An alternate statistical analysis using the leave-one-out approach generated a multivariate marker model with the highest AUC of 0.679 (95% CI 0.5868–0.7726). This stepwise selection left only EVX1_CG1 in the model. When age and PSA were included in the final model with EVX1_CG1, the AUC was 0.740 (95% CI 0.6513–0.8287).

Comparing the ability of these markers to differentiate high- (GG ≥ 4) versus low-grade (GG1) cancer was performed in an additional cohort of histologically normal biopsy cores (n = 53 and n = 52 respectively, [Additional file 1: Table S5]) undergoing prostatectomy. NCR2 alone differentiated high- from low-grade cancer at multiple CGs (Additional file 1: Table S6).

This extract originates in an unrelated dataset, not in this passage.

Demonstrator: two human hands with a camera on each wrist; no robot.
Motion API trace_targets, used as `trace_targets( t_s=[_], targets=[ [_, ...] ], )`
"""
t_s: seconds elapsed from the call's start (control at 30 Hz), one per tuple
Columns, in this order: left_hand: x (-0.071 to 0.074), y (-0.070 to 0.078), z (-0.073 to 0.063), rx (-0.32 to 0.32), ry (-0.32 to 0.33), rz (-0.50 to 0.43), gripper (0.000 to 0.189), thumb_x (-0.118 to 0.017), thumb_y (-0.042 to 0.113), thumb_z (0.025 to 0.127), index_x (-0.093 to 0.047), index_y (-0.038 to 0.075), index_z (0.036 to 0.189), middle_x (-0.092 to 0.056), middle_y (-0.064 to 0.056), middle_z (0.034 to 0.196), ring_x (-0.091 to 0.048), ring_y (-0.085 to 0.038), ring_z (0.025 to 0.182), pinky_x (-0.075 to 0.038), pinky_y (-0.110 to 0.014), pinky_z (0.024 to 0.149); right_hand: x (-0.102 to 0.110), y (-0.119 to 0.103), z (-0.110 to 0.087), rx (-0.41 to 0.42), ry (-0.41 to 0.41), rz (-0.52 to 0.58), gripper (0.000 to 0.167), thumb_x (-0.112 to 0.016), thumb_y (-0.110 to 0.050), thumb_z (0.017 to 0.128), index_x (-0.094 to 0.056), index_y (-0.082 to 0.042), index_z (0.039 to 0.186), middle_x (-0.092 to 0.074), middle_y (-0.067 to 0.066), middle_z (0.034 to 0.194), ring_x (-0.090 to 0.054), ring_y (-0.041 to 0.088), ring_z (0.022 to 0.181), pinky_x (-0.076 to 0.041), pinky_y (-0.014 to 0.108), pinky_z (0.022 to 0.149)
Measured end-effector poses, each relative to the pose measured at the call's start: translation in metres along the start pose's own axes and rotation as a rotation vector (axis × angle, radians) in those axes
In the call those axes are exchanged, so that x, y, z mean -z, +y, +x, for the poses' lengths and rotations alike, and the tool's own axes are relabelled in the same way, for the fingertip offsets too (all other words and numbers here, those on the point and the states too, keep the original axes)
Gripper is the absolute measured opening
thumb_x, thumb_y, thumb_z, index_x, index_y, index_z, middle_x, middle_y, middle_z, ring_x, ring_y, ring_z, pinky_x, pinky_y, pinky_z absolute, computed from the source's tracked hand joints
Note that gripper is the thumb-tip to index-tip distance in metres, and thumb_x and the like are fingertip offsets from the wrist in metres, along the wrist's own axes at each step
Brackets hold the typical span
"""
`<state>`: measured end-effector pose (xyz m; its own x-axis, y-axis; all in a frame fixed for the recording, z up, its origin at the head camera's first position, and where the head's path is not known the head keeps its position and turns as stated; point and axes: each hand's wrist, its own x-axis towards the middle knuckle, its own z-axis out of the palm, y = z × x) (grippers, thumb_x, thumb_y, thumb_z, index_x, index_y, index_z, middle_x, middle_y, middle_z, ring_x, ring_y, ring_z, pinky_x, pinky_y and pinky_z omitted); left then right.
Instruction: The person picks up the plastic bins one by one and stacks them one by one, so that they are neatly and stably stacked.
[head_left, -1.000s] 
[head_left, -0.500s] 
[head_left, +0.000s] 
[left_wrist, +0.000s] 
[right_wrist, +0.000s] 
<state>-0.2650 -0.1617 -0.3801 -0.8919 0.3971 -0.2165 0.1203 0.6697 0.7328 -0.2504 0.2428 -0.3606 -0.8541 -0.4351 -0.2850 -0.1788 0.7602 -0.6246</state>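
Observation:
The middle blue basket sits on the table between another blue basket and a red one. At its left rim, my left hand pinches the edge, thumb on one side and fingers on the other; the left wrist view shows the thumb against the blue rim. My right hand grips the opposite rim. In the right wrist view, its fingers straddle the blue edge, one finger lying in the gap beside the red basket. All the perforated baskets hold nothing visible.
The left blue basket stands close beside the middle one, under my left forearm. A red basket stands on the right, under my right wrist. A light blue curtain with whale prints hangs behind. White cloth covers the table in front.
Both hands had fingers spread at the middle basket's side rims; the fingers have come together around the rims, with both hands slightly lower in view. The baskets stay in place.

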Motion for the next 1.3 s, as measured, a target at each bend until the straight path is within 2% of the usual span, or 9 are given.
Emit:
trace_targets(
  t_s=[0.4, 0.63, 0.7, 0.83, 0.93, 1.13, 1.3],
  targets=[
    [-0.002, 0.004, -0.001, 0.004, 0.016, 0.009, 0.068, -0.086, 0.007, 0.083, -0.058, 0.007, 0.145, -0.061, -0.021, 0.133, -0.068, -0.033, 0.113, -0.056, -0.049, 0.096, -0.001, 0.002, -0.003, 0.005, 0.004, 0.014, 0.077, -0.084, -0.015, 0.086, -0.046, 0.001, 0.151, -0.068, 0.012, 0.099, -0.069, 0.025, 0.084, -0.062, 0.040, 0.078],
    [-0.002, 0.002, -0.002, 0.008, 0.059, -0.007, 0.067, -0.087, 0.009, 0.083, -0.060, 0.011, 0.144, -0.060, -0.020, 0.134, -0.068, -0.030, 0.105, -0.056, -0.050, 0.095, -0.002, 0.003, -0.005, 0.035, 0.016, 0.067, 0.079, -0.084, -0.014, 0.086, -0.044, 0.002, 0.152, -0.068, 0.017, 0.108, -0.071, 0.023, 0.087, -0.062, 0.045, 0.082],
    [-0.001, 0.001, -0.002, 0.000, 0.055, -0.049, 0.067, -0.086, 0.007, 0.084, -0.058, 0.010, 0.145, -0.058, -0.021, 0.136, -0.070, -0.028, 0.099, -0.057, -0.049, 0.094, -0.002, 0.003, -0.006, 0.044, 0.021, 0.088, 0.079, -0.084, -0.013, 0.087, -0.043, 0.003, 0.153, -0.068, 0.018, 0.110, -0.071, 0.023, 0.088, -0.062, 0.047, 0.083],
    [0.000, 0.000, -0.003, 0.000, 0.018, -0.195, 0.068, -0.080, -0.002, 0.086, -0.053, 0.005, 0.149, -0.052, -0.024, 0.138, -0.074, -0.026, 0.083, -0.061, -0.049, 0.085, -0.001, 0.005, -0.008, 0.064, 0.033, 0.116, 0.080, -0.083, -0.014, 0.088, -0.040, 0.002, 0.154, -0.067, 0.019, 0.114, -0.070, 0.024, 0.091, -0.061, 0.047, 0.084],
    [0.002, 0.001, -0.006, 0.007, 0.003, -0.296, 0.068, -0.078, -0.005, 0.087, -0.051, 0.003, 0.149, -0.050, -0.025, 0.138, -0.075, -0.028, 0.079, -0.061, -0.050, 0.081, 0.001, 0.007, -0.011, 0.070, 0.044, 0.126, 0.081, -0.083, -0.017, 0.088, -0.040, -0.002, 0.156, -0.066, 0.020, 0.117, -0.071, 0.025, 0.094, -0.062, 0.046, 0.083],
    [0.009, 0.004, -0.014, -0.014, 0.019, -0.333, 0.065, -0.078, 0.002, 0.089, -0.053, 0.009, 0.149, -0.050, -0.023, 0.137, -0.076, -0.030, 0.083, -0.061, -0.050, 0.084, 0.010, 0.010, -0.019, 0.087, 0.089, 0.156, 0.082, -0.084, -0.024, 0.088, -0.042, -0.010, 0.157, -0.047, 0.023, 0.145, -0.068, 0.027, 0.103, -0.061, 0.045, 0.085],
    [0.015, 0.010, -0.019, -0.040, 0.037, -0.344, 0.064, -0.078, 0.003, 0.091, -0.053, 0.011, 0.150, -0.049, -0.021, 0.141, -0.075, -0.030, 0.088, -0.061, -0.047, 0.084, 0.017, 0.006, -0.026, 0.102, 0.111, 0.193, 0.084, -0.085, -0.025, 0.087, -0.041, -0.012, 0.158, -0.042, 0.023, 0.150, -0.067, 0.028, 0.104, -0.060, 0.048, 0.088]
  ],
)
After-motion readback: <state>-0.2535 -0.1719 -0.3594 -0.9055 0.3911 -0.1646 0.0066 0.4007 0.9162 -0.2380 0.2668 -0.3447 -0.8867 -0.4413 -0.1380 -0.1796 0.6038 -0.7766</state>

Methylation assay at multiple biopsies reveals greater heterogeneity across histologically normal prostate tissues in tumor-associated samples than non-tumor samples

To assess the uniformity of the methylation field effect, we compared methylation differences at several loci across benign biopsy blocks. Interestingly, prostate tissues not containing cancer show less variation in methylation at the tested loci between two biopsies (e.g., greater R correlation value) than TA samples at the majority (91%) of CGs tested (Additional file 1: Table S7). We expanded this analysis in a subset of 56 subjects with four or more biopsy blocks (28 TA and 28 NTA). Methylation patterns of patients using ≥ 4 biopsies again show more variation in men with cancer than without (Fig. 2a–f). We performed the coefficient of variation (CV) to quantify the variability among each of the patients with four samples using a one-way ANOVA. The CVs of the TA group were significantly higher than the NTA group in EVX1, CAV1, FGF1, and PLA2G16 (Fig. 2a). Figure 2b–f listed the individual methylation value of every biopsy from each patient. These data indicate that methylation is more heterogeneous in histologically normal prostate tissues associated with tumor (TA) compared with NTA samples.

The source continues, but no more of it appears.